Working on a TV show called Upishi Extra two years ago, Janet realised that production was too expensive for her to start off with; she needed income from elsewhere. Motivated by her production dream, she started a print advertising company, Ink House Pals, which she aggressively marketed. Her aggressive nature can best be demonstrated in how she got her first job aged only 22. She walked up to a company director at an event and told him how his company was missing out because of not having her on their team. She got the job on the spot.

After a year of running Ink House Pals, she had made enough money to produce her first show, Fitness Chasers, a work out show which aired on Zuku. Preferring the creative side of the business rather than the finance one, she partnered with her sister who is in charge of the money. Then she focused on putting together a team of writers, editors and a director.

All what she knows about production, she says, she has learnt on the job. “It is a competitive business. Shooting a pilot is the first part. Getting it on television is the other part,” she says.

She also gets to travel a lot on the job and experience different cultures. She loves to incorporate concepts she sees abroad in her productions.

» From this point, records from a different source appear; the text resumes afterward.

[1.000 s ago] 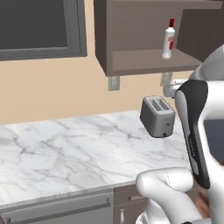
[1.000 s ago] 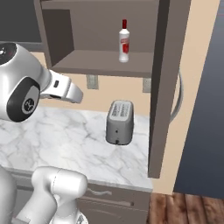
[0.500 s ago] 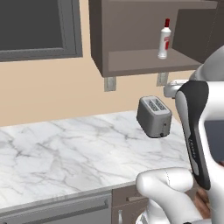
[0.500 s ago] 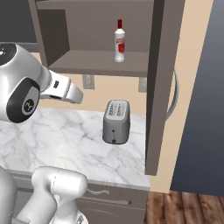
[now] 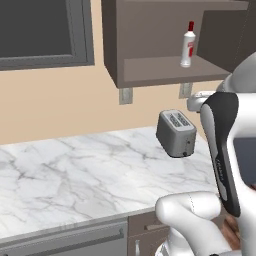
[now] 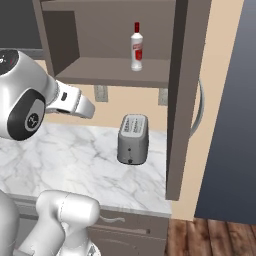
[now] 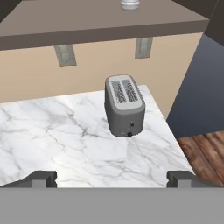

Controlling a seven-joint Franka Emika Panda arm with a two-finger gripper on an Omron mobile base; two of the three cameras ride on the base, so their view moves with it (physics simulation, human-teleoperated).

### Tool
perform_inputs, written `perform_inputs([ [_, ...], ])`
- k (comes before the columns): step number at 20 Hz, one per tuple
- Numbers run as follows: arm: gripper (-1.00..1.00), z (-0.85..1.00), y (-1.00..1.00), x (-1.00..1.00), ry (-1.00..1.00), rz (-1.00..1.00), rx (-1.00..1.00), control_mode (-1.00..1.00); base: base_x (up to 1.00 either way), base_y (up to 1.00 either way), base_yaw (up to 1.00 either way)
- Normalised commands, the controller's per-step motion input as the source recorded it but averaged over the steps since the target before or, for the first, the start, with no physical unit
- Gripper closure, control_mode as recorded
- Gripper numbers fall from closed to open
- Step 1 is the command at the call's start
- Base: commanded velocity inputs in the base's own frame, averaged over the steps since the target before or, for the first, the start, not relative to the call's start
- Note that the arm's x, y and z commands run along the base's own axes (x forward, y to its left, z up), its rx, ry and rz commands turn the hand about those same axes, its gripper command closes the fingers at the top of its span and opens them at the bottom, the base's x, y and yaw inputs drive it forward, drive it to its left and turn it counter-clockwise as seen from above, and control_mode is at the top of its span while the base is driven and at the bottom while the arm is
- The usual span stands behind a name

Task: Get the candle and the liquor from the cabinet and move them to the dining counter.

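The liquor (image 5: 187,45) is a white bottle with a red cap, standing upright on the lower shelf of the open cabinet (image 5: 150,72). From the right it shows as the liquor (image 6: 136,46) in the cabinet (image 6: 100,70), whose door (image 6: 181,100) swings out at the right. In the hand view my gripper (image 7: 111,178) is open with nothing between its fingertips (image 7: 41,177). It is low over the wall counter, well below the shelf, and the liquor's base (image 7: 130,4) shows at the top edge. The candle and the dining counter are out of view.
A grey toaster (image 5: 176,134) stands on the marble wall counter (image 5: 75,170) under the cabinet, also seen as the toaster (image 6: 133,138) and toaster (image 7: 124,105). A dark window (image 5: 40,30) is at the left. Wood floor (image 6: 215,237) lies past the counter's right end.
The whole picture has shifted a little to the left in both base views, so the camera moved. The bottle and toaster stay in place and the gripper stays open.
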Motion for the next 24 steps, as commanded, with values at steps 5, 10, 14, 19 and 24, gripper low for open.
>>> perform_inputs([
  [5, -1.0, 0.1, 0.0, -0.03, -0.1, 0.0, 0.0, -1.0, 0.0, 0.0, 0.0],
  [10, -1.0, 0.59, 0.0, -0.12, -0.3, 0.03, 0.0, -1.0, 0.0, 0.0, 0.0],
  [14, -1.0, 0.66, 0.0, -0.04, -0.35, 0.02, 0.0, -1.0, 0.0, 0.0, 0.0],
  [19, -1.0, 0.46, 0.0, 0.0, -0.35, 0.01, -0.03, -1.0, 0.0, 0.0, 0.0],
  [24, -1.0, 0.34, 0.0, 0.0, -0.31, 0.0, -0.04, -1.0, 0.0, 0.0, 0.0],
])
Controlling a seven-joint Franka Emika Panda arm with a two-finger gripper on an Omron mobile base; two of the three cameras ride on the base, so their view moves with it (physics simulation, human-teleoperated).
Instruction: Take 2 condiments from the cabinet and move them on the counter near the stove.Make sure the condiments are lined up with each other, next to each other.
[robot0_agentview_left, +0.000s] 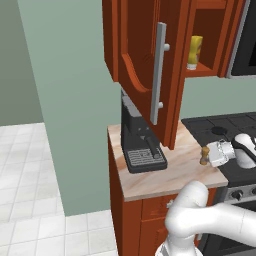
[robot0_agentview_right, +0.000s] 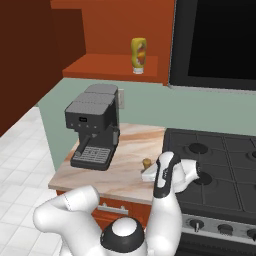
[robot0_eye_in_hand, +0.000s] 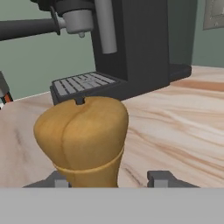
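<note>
I am placing the shaker (robot0_eye_in_hand: 83, 140) on the worktop (robot0_agentview_left: 170, 175) beside the stove (robot0_agentview_right: 220, 165). It is sitting between the fingers of the tool (robot0_agentview_left: 205, 156); whether they are gripping or just released, I cannot tell. The bottle (robot0_agentview_right: 138, 55) is waiting above in the cabinet (robot0_agentview_left: 145, 45). Next: retreat clear, then reach up for it.

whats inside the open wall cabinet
The yellow bottle stands cap-down on the cabinet shelf, alone there. The open door hides the cabinet's left part in the left base view.
</note>
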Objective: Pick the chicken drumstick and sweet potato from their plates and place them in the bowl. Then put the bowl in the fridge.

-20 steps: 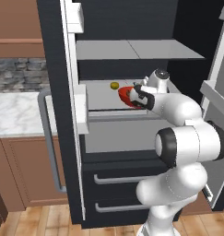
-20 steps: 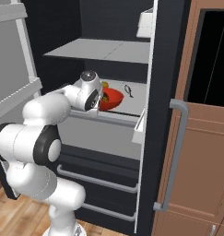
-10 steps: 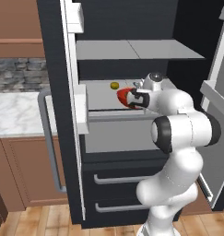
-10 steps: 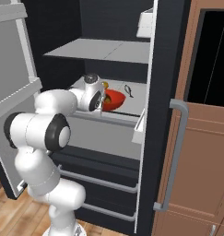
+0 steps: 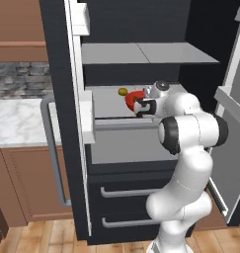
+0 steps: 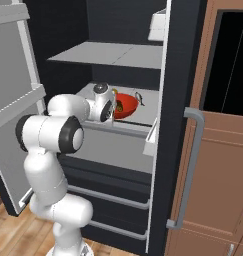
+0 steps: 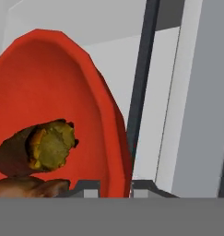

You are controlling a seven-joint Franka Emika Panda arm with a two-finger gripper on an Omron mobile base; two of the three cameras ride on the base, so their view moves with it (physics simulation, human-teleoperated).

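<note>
The white arm reaches into the open black fridge, its claw closed down on the near rim of the red-orange bowl, one small dark fingertip inside the wall and the other outside, with only the thickness of the rim between them. The bowl sits at the level of the fridge's middle grey shelf, toward its front; whether its base rests on the shelf or hangs just above it cannot be told. Inside the bowl lie the sweet potato, its yellowish cut end facing the hand camera, and, just below it and touching it, the brown chicken drumstick, partly cut off by the edge of the hand view. A small yellow-green item sits on the same shelf just behind the bowl in the left base view, too small to name. An upper grey shelf spans the compartment overhead, and two lower drawers with silver bar handles sit beneath. A marble desk stands to the left of the fridge.
</note>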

The company is working on the finishing touches of a television series they have been shooting for the past year. On running a production business at her age, she says, “It’s not easy but you can make it if you keep your eyes on the bigger picture.”

ui Munderu, 28, MD, Travel Shore Africa

When Kui wants something, she goes out and gets it. Four years ago, she quit a well paying job with a prestigious airline to take up a job at a small travel agency.

“I had been employed as a reservations agent by an international airline for two years at this point. The money was good but I was tired of spending all day at work taking instructions.

Travel has been a passion since childhood. I wanted to start a travel agency but I didn’t understand how they made money. I took up this smaller job to understand this,” she explains.

At the start of 2012, after eight months earning just Sh16, 000, she felt that she had acquired enough knowledge to run her own business. She had Sh100, 000 saved for this venture. She used it to acquire a one-room office, a desk, a computer and to install a ticketing system into the computer.

“I had just three clients who were my mother’s friends regularly travelling for business. I was running the business singlehanded,” she recalls.

As a young woman in business, her biggest task was finding a bank that would accommodate her. The capital she started with wasn’t nearly as much as she needed. When she went for funding, her bank asked for land as collateral. “How much land can a 24-year-old starting a business have?” she asks.

She has had many people doubting her ability to handle big jobs but she interacts with people well and easily works her way round such situations.

Her company has grown to include a long list of corporate clients. Apart from ticketing, she has expanded into travel and safaris. In the past year, she has acquired several vans so she doesn’t have to hire some when organising safaris.

“I had doubts about going it alone when I quit my job and even considered going back into employment several times but now I have no regrets,” she says.